• [EXERCISE AIM]
A picture-free, exact copy of all the records below is the goal.
Start of INFORMATION PROVIDED
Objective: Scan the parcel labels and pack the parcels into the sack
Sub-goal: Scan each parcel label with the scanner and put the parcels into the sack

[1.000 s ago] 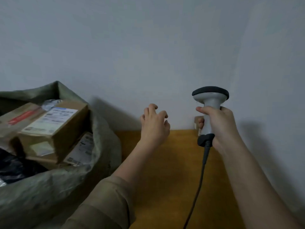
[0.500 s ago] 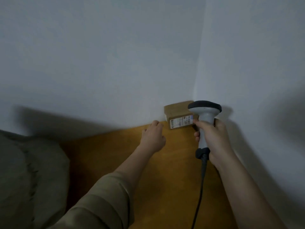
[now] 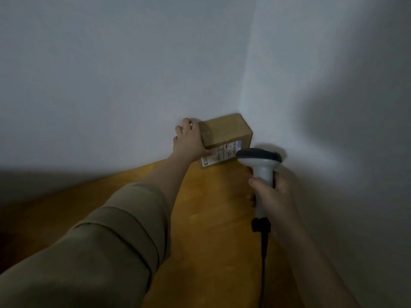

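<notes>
A small brown cardboard parcel stands in the corner where the two walls meet, on the orange-brown surface. A white shipping label runs along its front face. My left hand grips the parcel's left end, with the thumb on the front by the label. My right hand grips the handle of a grey and white barcode scanner. The scanner's dark head sits just right of the label and below the parcel. The sack is out of view.
Two pale walls meet in a corner right behind the parcel. The scanner's black cable hangs down toward the bottom edge. A dark shadow covers the left part of the surface.
The view swung right, and the sack with its parcels left the frame. My left hand reached forward and took hold of the parcel in the corner. The scanner stayed in my right hand.
</notes>
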The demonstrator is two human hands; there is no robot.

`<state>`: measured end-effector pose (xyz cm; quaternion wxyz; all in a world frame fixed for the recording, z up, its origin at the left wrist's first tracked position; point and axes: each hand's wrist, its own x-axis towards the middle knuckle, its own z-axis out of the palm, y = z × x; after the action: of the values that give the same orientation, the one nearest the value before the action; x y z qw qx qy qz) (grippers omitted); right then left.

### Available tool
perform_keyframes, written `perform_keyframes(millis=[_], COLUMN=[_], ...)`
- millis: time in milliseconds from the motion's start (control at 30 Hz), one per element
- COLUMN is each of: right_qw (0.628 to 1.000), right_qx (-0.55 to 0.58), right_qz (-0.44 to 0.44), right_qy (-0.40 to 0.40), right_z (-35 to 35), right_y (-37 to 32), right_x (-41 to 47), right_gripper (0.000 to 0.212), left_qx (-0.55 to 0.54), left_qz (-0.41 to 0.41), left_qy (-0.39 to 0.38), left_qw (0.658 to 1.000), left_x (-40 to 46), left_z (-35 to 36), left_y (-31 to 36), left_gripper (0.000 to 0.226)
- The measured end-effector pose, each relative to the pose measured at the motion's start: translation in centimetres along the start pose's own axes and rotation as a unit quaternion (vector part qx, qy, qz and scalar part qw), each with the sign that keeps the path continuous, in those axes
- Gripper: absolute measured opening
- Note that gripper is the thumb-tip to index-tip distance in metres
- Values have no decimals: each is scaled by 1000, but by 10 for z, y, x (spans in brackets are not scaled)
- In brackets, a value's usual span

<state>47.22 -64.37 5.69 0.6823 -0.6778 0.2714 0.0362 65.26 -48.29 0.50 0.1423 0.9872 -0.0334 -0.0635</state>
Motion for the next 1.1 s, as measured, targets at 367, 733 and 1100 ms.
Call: perform_keyframes(millis=[367,733,1100], right_qw=[999,997,981], right_qx=[34,60,-16], right_qz=[21,39,114], right_qy=[6,-42,-154], right_z=[-5,2,21], right_y=[5,10,57], right_x=[-14,-87,-183], right_gripper=[19,17,14], left_qx=[-186,-294,-373], left_qz=[-11,-250,-387], left_qy=[-2,-194,-67], left_qw=[982,902,841], left_x=[-88,-280,-412], left_z=[18,3,-25], left_y=[-22,-88,-128], left_gripper=[77,90,64])
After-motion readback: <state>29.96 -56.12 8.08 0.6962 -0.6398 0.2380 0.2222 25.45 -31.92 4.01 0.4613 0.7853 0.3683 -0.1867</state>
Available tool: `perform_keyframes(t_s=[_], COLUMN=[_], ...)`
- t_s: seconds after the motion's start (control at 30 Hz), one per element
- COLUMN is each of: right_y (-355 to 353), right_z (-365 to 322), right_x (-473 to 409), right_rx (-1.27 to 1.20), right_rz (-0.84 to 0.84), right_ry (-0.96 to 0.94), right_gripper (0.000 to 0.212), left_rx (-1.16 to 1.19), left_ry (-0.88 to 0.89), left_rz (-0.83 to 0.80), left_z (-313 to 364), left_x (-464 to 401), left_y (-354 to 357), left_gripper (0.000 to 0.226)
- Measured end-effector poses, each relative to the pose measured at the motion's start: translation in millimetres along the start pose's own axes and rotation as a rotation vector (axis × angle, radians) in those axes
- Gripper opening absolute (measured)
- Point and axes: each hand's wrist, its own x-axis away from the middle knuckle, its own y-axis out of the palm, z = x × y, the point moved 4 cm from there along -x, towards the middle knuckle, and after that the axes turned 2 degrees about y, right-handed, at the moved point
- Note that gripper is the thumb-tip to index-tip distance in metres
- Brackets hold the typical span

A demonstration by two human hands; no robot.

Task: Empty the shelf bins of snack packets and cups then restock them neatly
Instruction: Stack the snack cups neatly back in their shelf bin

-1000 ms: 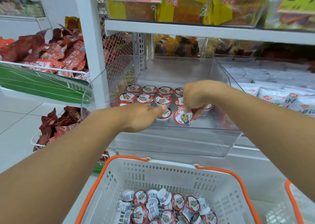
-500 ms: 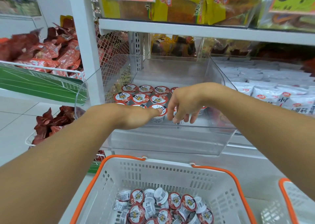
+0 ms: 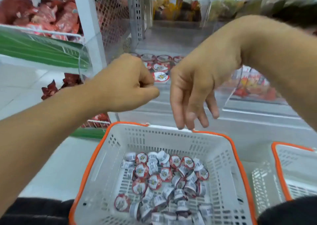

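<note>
Small cups with red-and-white lids (image 3: pixel 160 67) stand in rows at the back of a clear plastic shelf bin (image 3: pixel 173 41). Below it a white basket with an orange rim (image 3: pixel 173 135) holds a loose heap of the same cups (image 3: pixel 164 175). My left hand (image 3: pixel 127 84) hovers between bin and basket with its fingers curled in; nothing shows in it. My right hand (image 3: pixel 193 89) hangs beside it, fingers relaxed and pointing down, their tips just above the basket's far rim, holding nothing.
A second orange-rimmed basket (image 3: pixel 281 158) sits at the right. Red snack packets (image 3: pixel 42 17) fill a wire bin at upper left above a green panel. Another clear bin of red packets (image 3: pixel 253 84) stands to the right. The white shelf post (image 3: pixel 89 27) rises left of the cup bin.
Both hands have come back out of the clear bin toward the basket. My left fingers have curled in and my right fingers now hang down. The view has tilted downward.
</note>
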Motion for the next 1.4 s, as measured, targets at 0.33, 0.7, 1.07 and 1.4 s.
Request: perform_keyframes(t_s=[0.33, 0.7, 1.07, 1.4], right_y=[209.8, 238.4, 231.7, 240.4], right_z=[179.7, 216.6, 180.1, 194.1], right_x=[-242.6, -286.0, -310.0, -287.3], right_rx=[0.298, -0.079, 0.148, 0.249], right_rz=[0.380, 0.554, 0.465, 0.453], right_ry=[0.545, 0.534, 0.446, 0.410], right_gripper=[0.117, 0.113, 0.081, 0.023], left_rx=[-0.039, 0.096, 0.292, 0.440], left_ry=[-0.844, -1.003, -1.080, -1.143], left_rz=[-0.946, -1.099, -1.054, -0.912], left_z=[-91.2, -100.2, -93.4, -83.5], left_x=[210.4, 258.6, 253.0, 251.5], left_y=[266.2, 347.0, 329.2, 327.5], left_gripper=[0.109, 0.112, 0.075, 0.029])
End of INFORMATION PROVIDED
• [WRITTEN REPLY]
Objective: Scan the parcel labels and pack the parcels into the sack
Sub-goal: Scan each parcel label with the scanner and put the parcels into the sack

[1.000 s ago] 
[0.500 s ago] 
[now] 

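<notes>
A small brown cardboard parcel stands in the corner where the two walls meet, on the orange-brown surface. A white shipping label runs along its front face. My left hand grips the parcel's left end, with the thumb on the front by the label. My right hand grips the handle of a grey and white barcode scanner. The scanner's dark head sits just right of the label and below the parcel. The sack is out of view.
Two pale walls meet in a corner right behind the parcel. The scanner's black cable hangs down toward the bottom edge. A dark shadow covers the left part of the surface.
The view swung right, and the sack with its parcels left the frame. My left hand reached forward and took hold of the parcel in the corner. The scanner stayed in my right hand.
</notes>
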The demonstrator is two human hands; there is no robot.

`<state>`: measured end-effector pose (xyz cm; quaternion wxyz; all in a world frame fixed for the recording, z up, its origin at the left wrist's first tracked position; point and axes: each hand's wrist, its own x-axis towards the middle knuckle, its own z-axis out of the palm, y = z × x; after the action: of the values that give the same orientation, the one nearest the value before the action; x y z qw qx qy qz) (grippers omitted); right then left.

### Available tool
perform_keyframes, written `perform_keyframes(millis=[_], COLUMN=[_], ...)`
- millis: time in milliseconds from the motion's start (control at 30 Hz), one per element
- COLUMN is each of: right_qw (0.628 to 1.000), right_qx (-0.55 to 0.58), right_qz (-0.44 to 0.44), right_qy (-0.40 to 0.40), right_z (-35 to 35), right_y (-37 to 32), right_x (-41 to 47), right_gripper (0.000 to 0.212), left_qx (-0.55 to 0.54), left_qz (-0.41 to 0.41), left_qy (-0.39 to 0.38), left_qw (0.658 to 1.000), left_x (-40 to 46), left_z (-35 to 36), left_y (-31 to 36), left_gripper (0.000 to 0.226)
- The measured end-effector pose, each relative to the pose measured at the motion's start: translation in centimetres along the start pose's own axes and rotation as a unit quaternion (vector part qx, qy, qz and scalar part qw), each with the sign that keeps the path continuous, in those axes
- Gripper: absolute measured opening
- Note that gripper is the thumb-tip to index-tip distance in metres
- Values have no decimals: each is scaled by 1000, but by 10 for z, y, x (spans in brackets are not scaled)
- In brackets, a value's usual span

<state>47.22 -64.37 5.69 0.6823 -0.6778 0.2714 0.0362 65.26 -48.29 0.50 0.1423 0.9872 -0.0334 -0.0635</state>
Motion for the next 1.1 s, as measured, targets at 367, 733 and 1100 ms.
Call: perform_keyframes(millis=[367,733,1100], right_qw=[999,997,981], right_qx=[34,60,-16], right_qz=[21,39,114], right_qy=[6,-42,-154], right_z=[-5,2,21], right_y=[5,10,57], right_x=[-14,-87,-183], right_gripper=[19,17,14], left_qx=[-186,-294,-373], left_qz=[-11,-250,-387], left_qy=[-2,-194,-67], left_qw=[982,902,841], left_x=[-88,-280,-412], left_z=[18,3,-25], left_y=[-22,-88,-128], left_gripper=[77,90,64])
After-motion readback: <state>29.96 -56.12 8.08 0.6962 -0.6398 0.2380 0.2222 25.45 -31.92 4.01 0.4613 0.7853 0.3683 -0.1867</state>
Available tool: `perform_keyframes(t_s=[_], COLUMN=[_], ...)`
- t_s: seconds after the motion's start (control at 30 Hz), one per element
- COLUMN is each of: right_y (-355 to 353), right_z (-365 to 322), right_x (-473 to 409), right_rx (-1.27 to 1.20), right_rz (-0.84 to 0.84), right_ry (-0.96 to 0.94), right_gripper (0.000 to 0.212), left_rx (-1.16 to 1.19), left_ry (-0.88 to 0.89), left_rz (-0.83 to 0.80), left_z (-313 to 364), left_x (-464 to 401), left_y (-354 to 357), left_gripper (0.000 to 0.226)
- Measured end-effector poses, each relative to the pose measured at the motion's start: translation in millimetres along the start pose's own axes and rotation as a rotation vector (axis × angle, radians) in those axes
- Gripper opening absolute (measured)
- Point and axes: each hand's wrist, its own x-axis away from the middle knuckle, its own y-axis out of the palm, z = x × y, the point moved 4 cm from there along -x, towards the middle knuckle, and after that the axes turned 2 degrees about y, right-handed, at the moved point
- Note that gripper is the thumb-tip to index-tip distance in metres
- Brackets hold the typical span

A demonstration by two human hands; no robot.

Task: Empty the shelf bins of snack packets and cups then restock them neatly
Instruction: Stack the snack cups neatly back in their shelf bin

-1000 ms: 
-500 ms: 
+0 ms: 

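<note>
Small cups with red-and-white lids (image 3: pixel 160 67) stand in rows at the back of a clear plastic shelf bin (image 3: pixel 173 41). Below it a white basket with an orange rim (image 3: pixel 173 135) holds a loose heap of the same cups (image 3: pixel 164 175). My left hand (image 3: pixel 127 84) hovers between bin and basket with its fingers curled in; nothing shows in it. My right hand (image 3: pixel 193 89) hangs beside it, fingers relaxed and pointing down, their tips just above the basket's far rim, holding nothing.
A second orange-rimmed basket (image 3: pixel 281 158) sits at the right. Red snack packets (image 3: pixel 42 17) fill a wire bin at upper left above a green panel. Another clear bin of red packets (image 3: pixel 253 84) stands to the right. The white shelf post (image 3: pixel 89 27) rises left of the cup bin.
Both hands have come back out of the clear bin toward the basket. My left fingers have curled in and my right fingers now hang down. The view has tilted downward.
</note>
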Motion for the next 1.4 s, as measured, targets at 0.33, 0.7, 1.07 and 1.4 s.
Request: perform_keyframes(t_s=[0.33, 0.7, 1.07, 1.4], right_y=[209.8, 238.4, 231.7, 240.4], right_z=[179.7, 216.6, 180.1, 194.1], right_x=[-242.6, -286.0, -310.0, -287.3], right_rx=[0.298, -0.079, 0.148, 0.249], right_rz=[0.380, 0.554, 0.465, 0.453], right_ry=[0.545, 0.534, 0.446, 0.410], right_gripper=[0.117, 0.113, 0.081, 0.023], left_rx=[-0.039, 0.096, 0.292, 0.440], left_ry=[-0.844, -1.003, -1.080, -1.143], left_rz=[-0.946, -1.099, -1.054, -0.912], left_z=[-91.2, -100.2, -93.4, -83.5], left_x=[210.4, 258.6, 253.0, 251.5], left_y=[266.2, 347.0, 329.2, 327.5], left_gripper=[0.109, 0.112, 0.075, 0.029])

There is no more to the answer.